Why I will no longer do research sponsored by the Department of Homeland Security

Shortly after the inauguration, the new administration announced a blanket ban on  refugees and any entry into the US from 7 proscribed countries. The announcement was met with outrage, ridicule, and legal opposition. Despite its obvious unconstitutionality and complete lack of guidance on implementation, the Department of Homeland Security (DHS) engaged in a weekend of harassment and intimidation at our border. They were big cheerleaders of the effort but also incompetent and unprofessional. At the same time, a pilot project I had worked on, funded by DHS, was about to be submitted for a “phase 2” extension. In light of those events, I asked to be taken off the project entirely and will no longer seek funding from DHS.

Now the administration has revealed an harsh and chilling new plan to terrorize immigrants and their families through a campaign of demonization and deportation. The biggest cheerleader of this plan is the new DHS secretary, John F. Kelly. This only validates my decision: I cannot conduct research under the aegis of an agency whose planned actions run counter to nearly everything I believe. It would be unethical for me to continue to do so. If that were not enough, DHS has also ceded its technical authority on security/privacy issues. I have little confidence that real security/privacy is a priority.

Supporting graduate students in engineering often requires getting funds from multiple sources; it is difficult to sustain a research group (and in some places, get tenure) on NSF (or NIH, in my field at least) funding alone. The usual suspects are industry, foundations, the various defense research programs (ARO, ONR, AFOSR, DARPA), or other government departments (DOE comes to mind). If you work in security/privacy, DHS has also been a (relatively) new source of research funding. Many of the other government agencies do fund basic research but some are focused more on applied research or transitioning research to practice.

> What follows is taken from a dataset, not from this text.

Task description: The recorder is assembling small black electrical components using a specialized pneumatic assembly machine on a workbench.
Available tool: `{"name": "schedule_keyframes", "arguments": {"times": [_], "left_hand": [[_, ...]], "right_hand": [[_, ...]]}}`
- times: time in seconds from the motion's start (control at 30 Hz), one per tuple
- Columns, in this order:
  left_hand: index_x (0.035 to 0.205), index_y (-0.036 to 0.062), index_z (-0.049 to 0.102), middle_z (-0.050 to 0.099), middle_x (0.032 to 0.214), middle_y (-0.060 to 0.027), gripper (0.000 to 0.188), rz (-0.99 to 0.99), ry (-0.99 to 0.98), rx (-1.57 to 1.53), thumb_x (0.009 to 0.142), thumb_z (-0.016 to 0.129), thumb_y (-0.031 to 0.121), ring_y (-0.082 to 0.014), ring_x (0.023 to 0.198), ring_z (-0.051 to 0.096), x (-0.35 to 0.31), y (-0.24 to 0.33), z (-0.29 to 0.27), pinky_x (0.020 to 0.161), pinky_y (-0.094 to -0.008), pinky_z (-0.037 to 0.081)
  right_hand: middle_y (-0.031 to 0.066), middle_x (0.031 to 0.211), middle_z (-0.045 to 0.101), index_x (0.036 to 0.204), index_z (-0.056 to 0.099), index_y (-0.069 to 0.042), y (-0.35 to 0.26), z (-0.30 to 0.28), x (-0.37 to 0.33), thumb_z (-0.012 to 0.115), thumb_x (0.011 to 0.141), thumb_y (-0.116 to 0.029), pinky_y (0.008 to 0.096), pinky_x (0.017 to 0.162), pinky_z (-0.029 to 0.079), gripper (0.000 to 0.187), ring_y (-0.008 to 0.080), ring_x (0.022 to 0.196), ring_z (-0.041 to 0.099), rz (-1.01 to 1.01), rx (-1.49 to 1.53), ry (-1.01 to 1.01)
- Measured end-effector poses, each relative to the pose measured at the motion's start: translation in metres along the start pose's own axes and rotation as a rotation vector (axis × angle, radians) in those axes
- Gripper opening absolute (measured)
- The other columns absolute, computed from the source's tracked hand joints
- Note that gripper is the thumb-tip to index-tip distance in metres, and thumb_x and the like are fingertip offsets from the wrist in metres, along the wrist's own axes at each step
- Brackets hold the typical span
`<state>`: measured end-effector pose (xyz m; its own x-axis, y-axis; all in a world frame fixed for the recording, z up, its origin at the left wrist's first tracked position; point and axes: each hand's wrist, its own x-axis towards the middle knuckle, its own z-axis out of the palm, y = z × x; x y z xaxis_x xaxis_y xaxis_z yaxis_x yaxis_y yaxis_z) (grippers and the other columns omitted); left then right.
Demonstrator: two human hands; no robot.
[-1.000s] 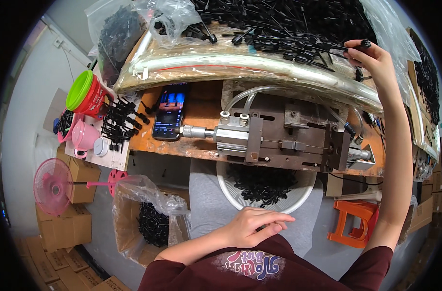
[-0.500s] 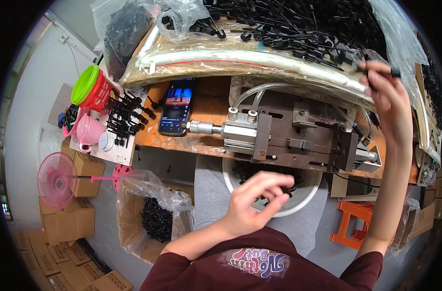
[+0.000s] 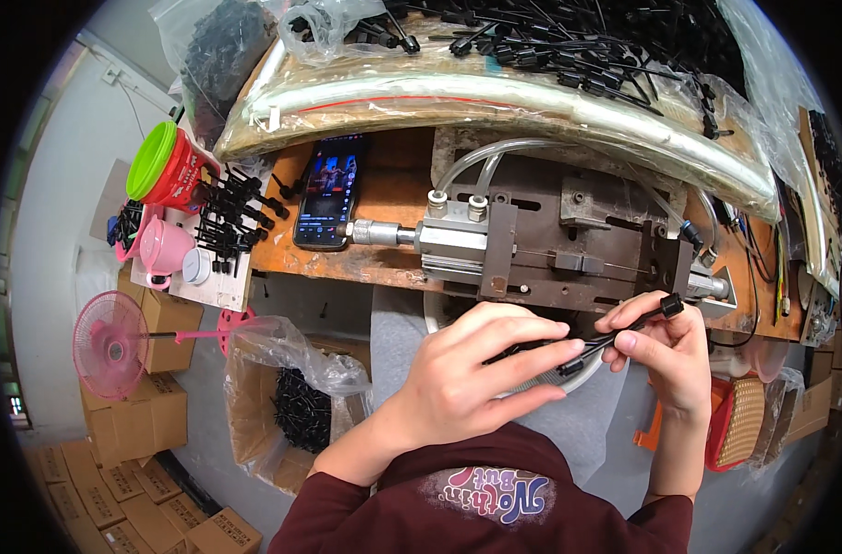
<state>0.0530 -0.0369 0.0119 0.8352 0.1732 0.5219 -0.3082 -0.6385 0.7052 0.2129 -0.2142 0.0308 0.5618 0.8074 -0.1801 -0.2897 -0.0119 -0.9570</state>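
Note:
My right hand pinches a thin black rod-like part with a knobbed end between thumb and fingers, in front of the metal fixture. The rod slants down and left toward my left hand. That hand's fingers are stretched and apart, their tips beside the part's lower end; whether they touch it is unclear. Below both hands, the white basin on my lap is mostly hidden. The fixture has a silver cylinder at its left and a small clamp block in its middle.
Black parts are heaped behind a plastic-wrapped ledge. A phone lies left of the fixture. Further left are a red bucket, a pink cup and a pink fan. A lined carton stands below.
My right hand has come down from the parts heap to the front of the fixture, bringing a black part. My left hand has straightened its fingers and moved slightly toward it.

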Motion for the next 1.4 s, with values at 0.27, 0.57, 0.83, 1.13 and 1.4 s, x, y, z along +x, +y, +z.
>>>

There are many considerations to balance. As a theory and algorithms person, the overhead of making “deliverables” can take time away from basic research. Some programs have a lot of check-ins and progress updates which don’t necessarily work with the academic calendar. Finally, trying to describe your theory question about graph topology and its impact on convergence rates of some estimator as crucial to improving “warfighter capabilities” can sometimes feel awkward. My approach thus far has been to try things out. If the proposal is on research I would want to do anyway and everything is public domain and open, then OK. If the experience is not so good/fun, maybe I will consider alternatives. Basic research has lots of applications; improving a control algorithm could yield better drone targeting or more accurate laser-aided surgery.

It was with this in mind that I proceeded with a DHS-funded project on privacy-sensitive anomaly detection. It was a short project but raised a number of interesting new problems and models that I would like to explore, if possible, in the future. It also funded a student whose studies are now threatened by this very administration. Indeed, the entire academic research enterprise in the US is under threat. As academics we can sign petitions, but it is not enough. Scott Aaronson wrote very eloquently about this issue after the initial ban was announced (see also Terry Tao). My department has seen a dramatic decrease in the number of applicants in general and not just from Iran. We were just informed that we can no longer make TA offers for students who are unlikely to get a visa to come here.

The Department of Homeland Security has demonstrated its blatant disregard for moral norms. Why should we trust its scientific norms? What confidence do we have that funding will not be used in some coercive way? What does it say to our students when we ask them to work for DHS? Yes, the government is big, but at some point the argument that it’s mostly the guy at the top who is bad but the rest of the agency is still committed to good science becomes just too hard to swallow. I decided that I can’t square that circle. Each one of us should think hard about whether we want to.